TASK ITEM:
From the first line to the last, give the material again exactly, without the images.
● ● ● ● ●
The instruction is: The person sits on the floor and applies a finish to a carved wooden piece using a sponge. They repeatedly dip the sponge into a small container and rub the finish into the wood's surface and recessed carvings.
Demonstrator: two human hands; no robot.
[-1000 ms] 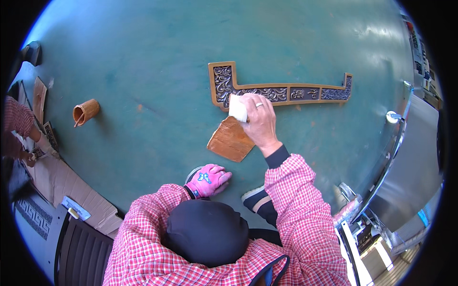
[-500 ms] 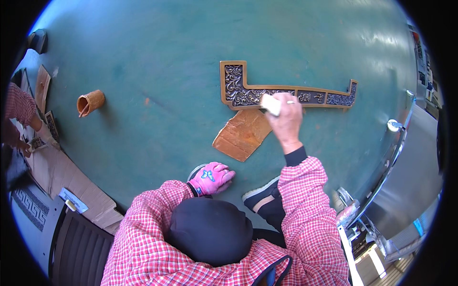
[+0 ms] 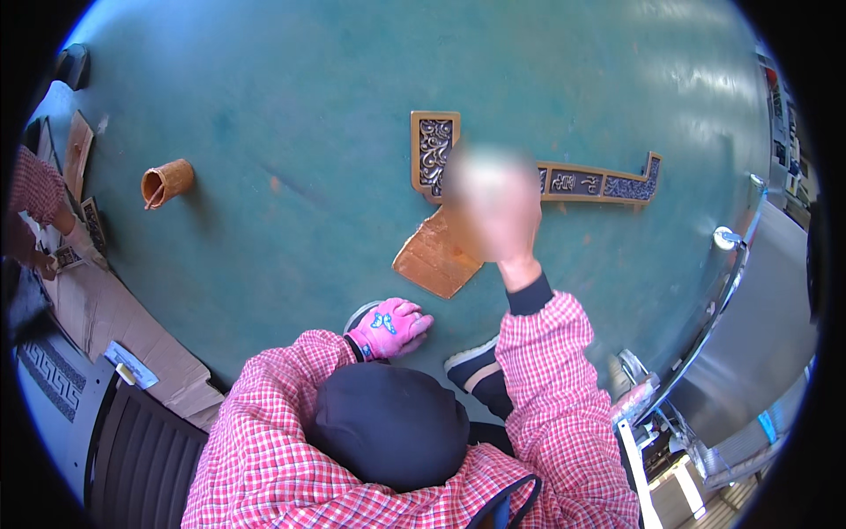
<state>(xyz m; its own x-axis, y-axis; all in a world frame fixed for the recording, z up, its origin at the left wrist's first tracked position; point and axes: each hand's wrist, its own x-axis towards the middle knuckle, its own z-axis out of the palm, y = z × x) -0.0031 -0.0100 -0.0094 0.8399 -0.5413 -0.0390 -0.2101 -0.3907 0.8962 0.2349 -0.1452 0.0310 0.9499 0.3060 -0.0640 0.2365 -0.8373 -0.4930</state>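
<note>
An L-cornered metal ornament (image 3: 434, 141) with gold-brown rims and dark scrollwork lies on the green floor, its long arm running right to a small upturned end. My bare right hand (image 3: 509, 212) is over its left half, heavily blurred. A pale smear at its front is the white block-like thing (image 3: 489, 167) it grips; its exact kind is unclear. Partly beneath the ornament and this hand is an orange-brown cardboard piece (image 3: 436, 256). My left hand (image 3: 395, 328), in a pink glove with a blue butterfly, rests low beside my shoe, fingers curled, holding nothing visible.
A brown-stained cylindrical container (image 3: 174, 181) with a stick inside lies at left. Farther left, another person's gloved hand (image 3: 84, 247) is at small ornament pieces above flattened cardboard (image 3: 132, 322). A metal-sided wheeled unit (image 3: 745, 309) stands at right, beside a caster (image 3: 727, 238).
My right hand has shifted left along the ornament with the white thing and become blurred. The left hand has stayed nearly still.
</note>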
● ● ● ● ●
EXERCISE OUTPUT:
The instruction is: The person sits on the floor and applies a finish to a carved wooden piece using a sponge. They repeatedly dip the sponge into a small container and rub the finish into the wood's surface and recessed carvings.
Demonstrator: two human hands; no robot.
[-1000 ms] 
[-500 ms] 
[+0 ms] 
<state>(xyz m; its own x-axis, y-axis; all in a world frame fixed for the recording, z up, its origin at the left wrist's first tracked position; point and axes: each hand's wrist, its own x-axis towards the middle knuckle, its own z-axis out of the palm, y = z × x) -0.0031 -0.0100 -0.0094 0.8399 -0.5413 -0.0390 -0.2101 -0.3907 0.8962 0.2349 -0.1452 0.0310 0.9499 0.3060 -0.0640 0.2365 -0.8373 -0.4930</state>
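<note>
An L-cornered metal ornament (image 3: 434, 141) with gold-brown rims and dark scrollwork lies on the green floor, its long arm running right to a small upturned end. My bare right hand (image 3: 509, 212) is over its left half, heavily blurred. A pale smear at its front is the white block-like thing (image 3: 489, 167) it grips; its exact kind is unclear. Partly beneath the ornament and this hand is an orange-brown cardboard piece (image 3: 436, 256). My left hand (image 3: 395, 328), in a pink glove with a blue butterfly, rests low beside my shoe, fingers curled, holding nothing visible.
A brown-stained cylindrical container (image 3: 174, 181) with a stick inside lies at left. Farther left, another person's gloved hand (image 3: 84, 247) is at small ornament pieces above flattened cardboard (image 3: 132, 322). A metal-sided wheeled unit (image 3: 745, 309) stands at right, beside a caster (image 3: 727, 238).
My right hand has shifted left along the ornament with the white thing and become blurred. The left hand has stayed nearly still.
</note>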

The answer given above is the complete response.